Exercise description: Nothing but the text should be carried over: reproduce all the data exactly and leave out every image.

Data:
* * * * *

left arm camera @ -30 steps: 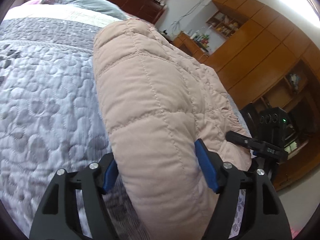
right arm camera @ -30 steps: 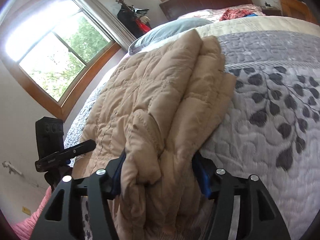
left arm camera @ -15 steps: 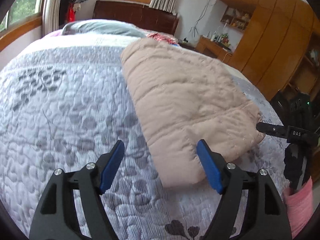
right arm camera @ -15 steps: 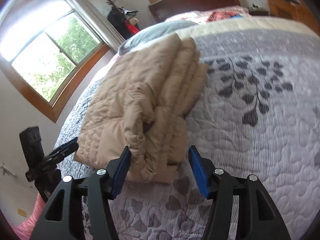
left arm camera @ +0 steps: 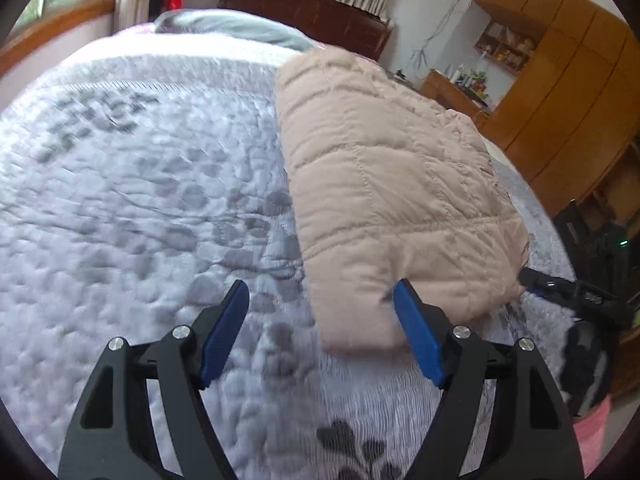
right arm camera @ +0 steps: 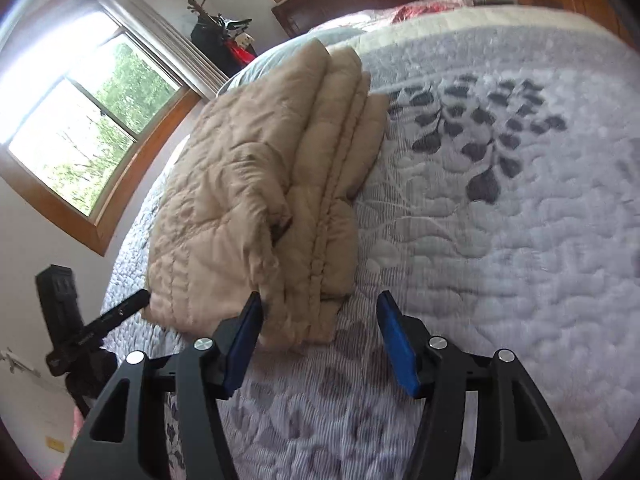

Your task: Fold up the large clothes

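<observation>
The folded quilted jacket [left arm camera: 392,184] lies on the bedspread [left arm camera: 140,200], its long axis running away toward the headboard [left arm camera: 304,8]. Its near end sits ahead-right of the left gripper [left arm camera: 322,330] and ahead-left of the right gripper [right arm camera: 318,338]. Both are spread wide, holding nothing, about equally near.

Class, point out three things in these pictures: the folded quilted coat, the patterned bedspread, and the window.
folded quilted coat [left arm camera: 392,184], left wrist view, middle of its top panel.
patterned bedspread [right arm camera: 500,240], right wrist view, bare quilted area beside the coat.
window [right arm camera: 76,136], right wrist view, glass pane.
</observation>
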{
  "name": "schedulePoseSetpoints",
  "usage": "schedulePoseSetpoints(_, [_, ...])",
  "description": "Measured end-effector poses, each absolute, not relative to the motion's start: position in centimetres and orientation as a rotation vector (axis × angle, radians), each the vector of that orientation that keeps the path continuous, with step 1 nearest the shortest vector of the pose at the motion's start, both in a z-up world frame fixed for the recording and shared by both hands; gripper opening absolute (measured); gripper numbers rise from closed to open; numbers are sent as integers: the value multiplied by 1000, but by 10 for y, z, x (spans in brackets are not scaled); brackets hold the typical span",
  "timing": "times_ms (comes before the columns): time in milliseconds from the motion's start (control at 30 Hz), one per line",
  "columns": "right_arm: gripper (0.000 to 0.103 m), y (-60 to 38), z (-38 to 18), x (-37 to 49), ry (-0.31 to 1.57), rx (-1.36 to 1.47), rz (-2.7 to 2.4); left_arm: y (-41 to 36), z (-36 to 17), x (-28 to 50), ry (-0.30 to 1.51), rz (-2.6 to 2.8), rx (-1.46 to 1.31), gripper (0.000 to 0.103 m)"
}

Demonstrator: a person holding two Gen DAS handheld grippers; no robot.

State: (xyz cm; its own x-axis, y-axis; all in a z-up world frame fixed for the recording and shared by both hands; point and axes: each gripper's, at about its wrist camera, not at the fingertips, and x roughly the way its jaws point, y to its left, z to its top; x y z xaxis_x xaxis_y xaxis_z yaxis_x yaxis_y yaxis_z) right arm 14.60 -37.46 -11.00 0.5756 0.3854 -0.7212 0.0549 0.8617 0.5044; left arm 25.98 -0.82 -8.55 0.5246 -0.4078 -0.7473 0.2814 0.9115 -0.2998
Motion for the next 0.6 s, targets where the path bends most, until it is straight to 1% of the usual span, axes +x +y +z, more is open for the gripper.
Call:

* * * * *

Exercise solution:
left arm camera @ -30 steps: 
right arm camera @ -30 steps: 
left arm camera @ -15 steps: 
right arm camera @ -15 steps: 
left arm camera @ +0 steps: 
right arm camera @ +0 steps: 

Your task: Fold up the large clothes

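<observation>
The folded quilted jacket [left arm camera: 392,184] lies on the bedspread [left arm camera: 140,200], its long axis running away toward the headboard [left arm camera: 304,8]. Its near end sits ahead-right of the left gripper [left arm camera: 322,330] and ahead-left of the right gripper [right arm camera: 318,338]. Both are spread wide, holding nothing, about equally near.

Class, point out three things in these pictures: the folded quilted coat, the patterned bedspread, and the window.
folded quilted coat [left arm camera: 392,184], left wrist view, middle of its top panel.
patterned bedspread [right arm camera: 500,240], right wrist view, bare quilted area beside the coat.
window [right arm camera: 76,136], right wrist view, glass pane.
</observation>
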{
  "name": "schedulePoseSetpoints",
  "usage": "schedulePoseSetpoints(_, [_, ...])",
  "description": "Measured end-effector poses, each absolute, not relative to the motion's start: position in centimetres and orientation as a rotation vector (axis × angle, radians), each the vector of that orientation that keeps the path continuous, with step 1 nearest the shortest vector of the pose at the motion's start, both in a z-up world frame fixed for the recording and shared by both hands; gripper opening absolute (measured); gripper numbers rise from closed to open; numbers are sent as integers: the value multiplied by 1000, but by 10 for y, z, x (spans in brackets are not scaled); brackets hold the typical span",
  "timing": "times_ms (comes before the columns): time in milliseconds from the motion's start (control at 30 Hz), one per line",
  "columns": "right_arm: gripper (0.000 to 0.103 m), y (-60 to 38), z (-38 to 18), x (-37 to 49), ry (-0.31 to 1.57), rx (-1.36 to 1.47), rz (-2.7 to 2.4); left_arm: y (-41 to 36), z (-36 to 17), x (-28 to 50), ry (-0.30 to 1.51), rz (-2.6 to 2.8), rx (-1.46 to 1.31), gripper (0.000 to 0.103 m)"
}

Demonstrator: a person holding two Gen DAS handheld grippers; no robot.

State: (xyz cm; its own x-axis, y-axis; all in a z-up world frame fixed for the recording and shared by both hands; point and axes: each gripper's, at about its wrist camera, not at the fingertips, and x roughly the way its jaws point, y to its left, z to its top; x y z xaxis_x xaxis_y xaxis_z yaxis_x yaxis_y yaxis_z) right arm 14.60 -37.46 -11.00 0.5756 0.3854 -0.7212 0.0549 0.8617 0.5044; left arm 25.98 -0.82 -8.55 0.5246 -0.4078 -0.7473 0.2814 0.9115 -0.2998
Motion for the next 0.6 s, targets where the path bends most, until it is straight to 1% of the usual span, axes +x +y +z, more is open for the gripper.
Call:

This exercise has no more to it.